Updated: May 7, 2021 7:54:57 am
The five-judge Constitution Bench order that struck down the Maharashtra State Reservation for Socially and Educationally Backward Classes (SEBC) Act, 2018, providing reservation for the Maratha community in public education and employment, has significant political and legal implications. The Supreme Court refused to revisit the 1992 Indra Sawhney judgment, which had ruled that the quantum of reservation should not exceed 50 per cent, unless compelled by “extraordinary circumstances”. The Court has held that the 2018 Act violates the principle of equality and by exceeding the ceiling of 50 per cent, goes against Articles 14 and 15 (right to equality and protection against discrimination) of the Indian Constitution.
Maharashtra’s 2018 law was the outcome of a prolonged political campaign by the numerically significant and politically dominant Maratha community. At least three national commissions and three state commissions have rejected its demand for reservation in the past.
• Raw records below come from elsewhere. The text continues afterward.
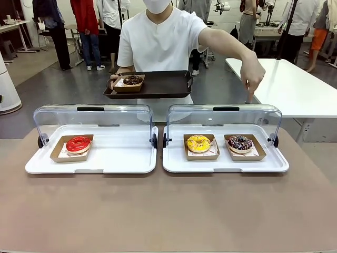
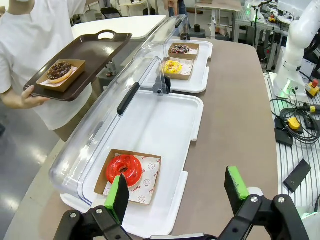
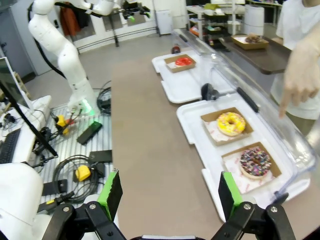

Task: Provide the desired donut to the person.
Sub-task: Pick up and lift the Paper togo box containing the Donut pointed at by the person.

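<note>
Left gripper (image 2: 177, 185) and right gripper (image 3: 169, 189): you have both wide, empty; person's hand (image 1: 254, 79) points just behind the sprinkled donut (image 1: 240, 143).

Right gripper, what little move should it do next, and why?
Probably reach the right gripper, jaws open, toward the sprinkled chocolate donut. The person's hand points down at that end of the right case, whose clear cover is rolled back, so it seems to be the one wanted.
</note>
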Robot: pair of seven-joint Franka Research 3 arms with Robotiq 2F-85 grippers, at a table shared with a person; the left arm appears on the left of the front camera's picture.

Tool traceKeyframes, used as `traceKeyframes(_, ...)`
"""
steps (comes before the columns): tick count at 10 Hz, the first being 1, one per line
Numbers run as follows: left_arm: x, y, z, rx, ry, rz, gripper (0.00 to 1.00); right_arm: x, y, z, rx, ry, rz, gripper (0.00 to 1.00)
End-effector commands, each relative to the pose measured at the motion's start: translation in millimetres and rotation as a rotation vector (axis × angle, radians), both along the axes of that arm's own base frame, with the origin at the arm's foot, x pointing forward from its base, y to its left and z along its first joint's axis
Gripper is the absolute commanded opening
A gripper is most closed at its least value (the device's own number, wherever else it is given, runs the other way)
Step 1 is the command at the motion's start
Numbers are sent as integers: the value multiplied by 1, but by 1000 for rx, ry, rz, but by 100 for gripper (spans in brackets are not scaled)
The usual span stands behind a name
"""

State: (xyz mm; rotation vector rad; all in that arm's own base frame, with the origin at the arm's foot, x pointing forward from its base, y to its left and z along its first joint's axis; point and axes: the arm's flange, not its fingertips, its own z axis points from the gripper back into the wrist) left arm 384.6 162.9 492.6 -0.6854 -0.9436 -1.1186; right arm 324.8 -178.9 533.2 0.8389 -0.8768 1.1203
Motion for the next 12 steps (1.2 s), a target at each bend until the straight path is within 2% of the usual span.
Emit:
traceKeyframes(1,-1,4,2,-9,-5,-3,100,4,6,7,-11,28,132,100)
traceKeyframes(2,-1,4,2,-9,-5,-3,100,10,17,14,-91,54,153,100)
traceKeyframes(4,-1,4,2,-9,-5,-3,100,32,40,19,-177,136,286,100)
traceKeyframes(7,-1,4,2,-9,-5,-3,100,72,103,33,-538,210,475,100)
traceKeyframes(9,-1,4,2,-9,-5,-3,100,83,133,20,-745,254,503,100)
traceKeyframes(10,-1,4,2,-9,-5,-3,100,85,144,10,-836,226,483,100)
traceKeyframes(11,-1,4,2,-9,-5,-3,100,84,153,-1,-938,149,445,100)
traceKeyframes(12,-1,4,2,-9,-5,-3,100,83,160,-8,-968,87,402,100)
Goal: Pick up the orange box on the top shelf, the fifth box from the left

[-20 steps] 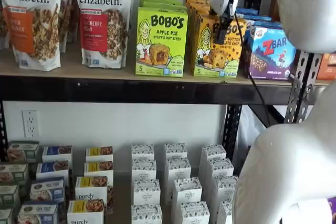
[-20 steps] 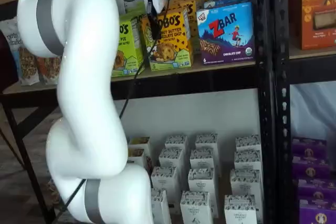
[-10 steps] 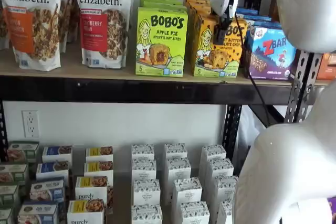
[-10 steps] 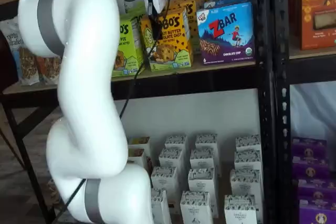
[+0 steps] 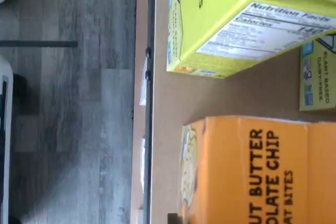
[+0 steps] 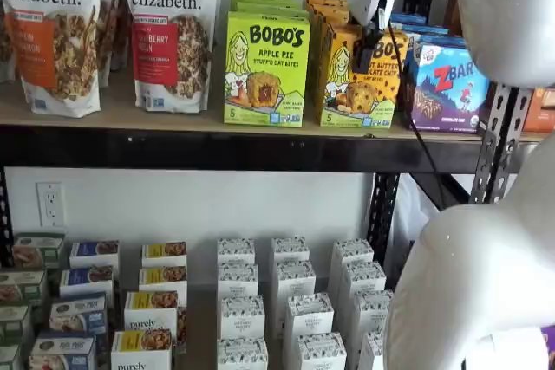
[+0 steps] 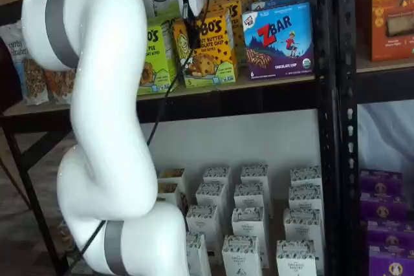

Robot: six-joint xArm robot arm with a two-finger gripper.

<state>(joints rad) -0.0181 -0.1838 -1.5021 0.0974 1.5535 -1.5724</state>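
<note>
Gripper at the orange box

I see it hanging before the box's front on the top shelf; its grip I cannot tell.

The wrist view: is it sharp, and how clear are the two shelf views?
Wrist view: turned sideways, soft; the orange box print is blurred but readable. In both shelf views: even light, no glare; the orange box label reads well; the tool is dark, its fingers unclear.
</note>
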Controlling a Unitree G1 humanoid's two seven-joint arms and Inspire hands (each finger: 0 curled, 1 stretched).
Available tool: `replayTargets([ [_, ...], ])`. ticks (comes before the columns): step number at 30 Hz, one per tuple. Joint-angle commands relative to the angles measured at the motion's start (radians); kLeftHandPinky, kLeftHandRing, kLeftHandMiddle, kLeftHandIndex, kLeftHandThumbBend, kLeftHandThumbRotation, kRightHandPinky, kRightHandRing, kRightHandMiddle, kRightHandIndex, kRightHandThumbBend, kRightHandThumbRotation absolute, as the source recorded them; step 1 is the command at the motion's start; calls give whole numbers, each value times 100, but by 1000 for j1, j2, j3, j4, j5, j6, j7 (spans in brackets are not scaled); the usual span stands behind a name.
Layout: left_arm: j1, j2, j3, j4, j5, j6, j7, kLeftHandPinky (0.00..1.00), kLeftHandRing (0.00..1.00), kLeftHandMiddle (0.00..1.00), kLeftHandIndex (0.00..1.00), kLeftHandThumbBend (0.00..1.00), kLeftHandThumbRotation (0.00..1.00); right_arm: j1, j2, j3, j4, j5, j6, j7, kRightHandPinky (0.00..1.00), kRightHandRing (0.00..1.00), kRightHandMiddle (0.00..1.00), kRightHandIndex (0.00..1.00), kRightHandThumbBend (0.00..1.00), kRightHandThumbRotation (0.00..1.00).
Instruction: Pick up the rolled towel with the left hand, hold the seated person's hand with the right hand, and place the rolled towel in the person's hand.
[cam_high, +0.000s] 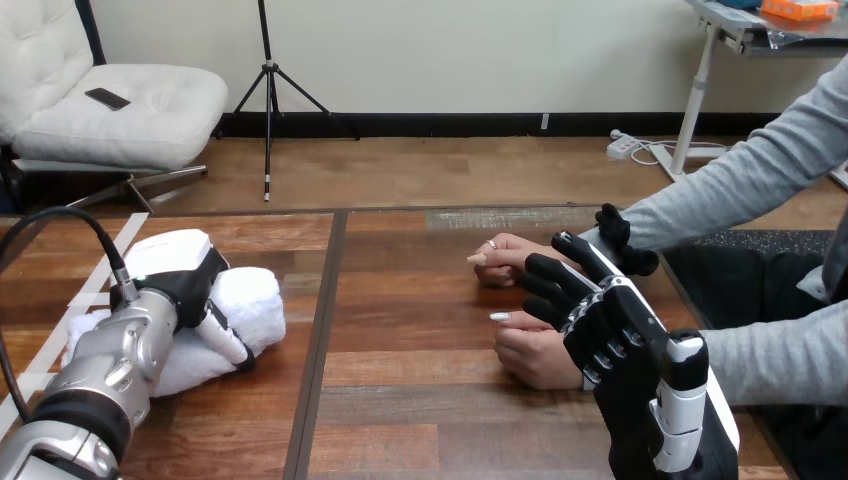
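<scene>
A white rolled towel (252, 303) lies on the wooden table (420, 400) at the left. My left hand (180, 280) sits on top of it, fingers (226, 338) curled round the roll's near side. At the right, the person's two hands rest on the table: the farther one (505, 256) and the nearer one (535, 352). My right hand (610, 325) reaches in over them with its fingers (548, 280) stretched out fairly straight between the two. Its thumb (618, 236) lies by the farther hand's wrist. I cannot tell whether it touches either hand.
The person's grey sleeves (740, 180) come in from the right edge. A dark seam (322, 330) runs down the table between the towel and the person's hands. White tape strips (90, 290) mark the table's left part.
</scene>
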Motion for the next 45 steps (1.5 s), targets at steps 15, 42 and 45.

It has been revived as a political issue in recent years, with parties competing to promise quotas to the group, which continues to dominate in state politics, running of cooperatives and educational institutions and ownership of land. But reservation in Maharashtra had already reached the 50 per cent bar set by Indra Sawhney, and inclusion of the Marathas, estimated to be about 35 per cent of the state population, within the existing OBC quota was fraught with the risk of turning other beneficiary groups restive. Hence, a separate quota was constituted, with the Justice Gaikwad Commission advocating the Marathas’ claim to social and educational backwardness. The apex court has now rejected the Commission’s argument that extraordinary circumstances existed for a Maratha quota — the Court said the data collected and presented by the (Justice Gaikwad) Commission “proves that the Marathas are not socially and educationally backward”. By all accounts, the Commission’s recommendations may have made a more persuasive case for proportional representation rather than social justice. Going ahead, the Maharashtra government should listen to the state’s top bureaucrats who have reportedly advised the leadership to undertake a fresh study to support the Maratha claim for backward status and affirmative action, if it wishes to pursue quotas for the community.
This also brings a moment of reckoning for various other communities, for instance the Patidars in Gujarat, who, in the wake of a deepening distress due to structural transformations in the economy, have been mobilising for quotas. The Constitution has envisaged reservation as an instrument to address historical injustice and discrimination. Ways must be found, however, to address other kinds of disenfranchisement and disadvantage as well. In the end, a resolution to the growing clamour to be declared backward may only lie in the government addressing supply side issues in education and employment. For now, a problematic part of the SC verdict needs to be reviewed — three of the five judges were of the view that only the President will have the power to identify the backward classes in a state or UT. The question, who is backward, and who gets how much, is an important one. The answer can only be found with the participation of states.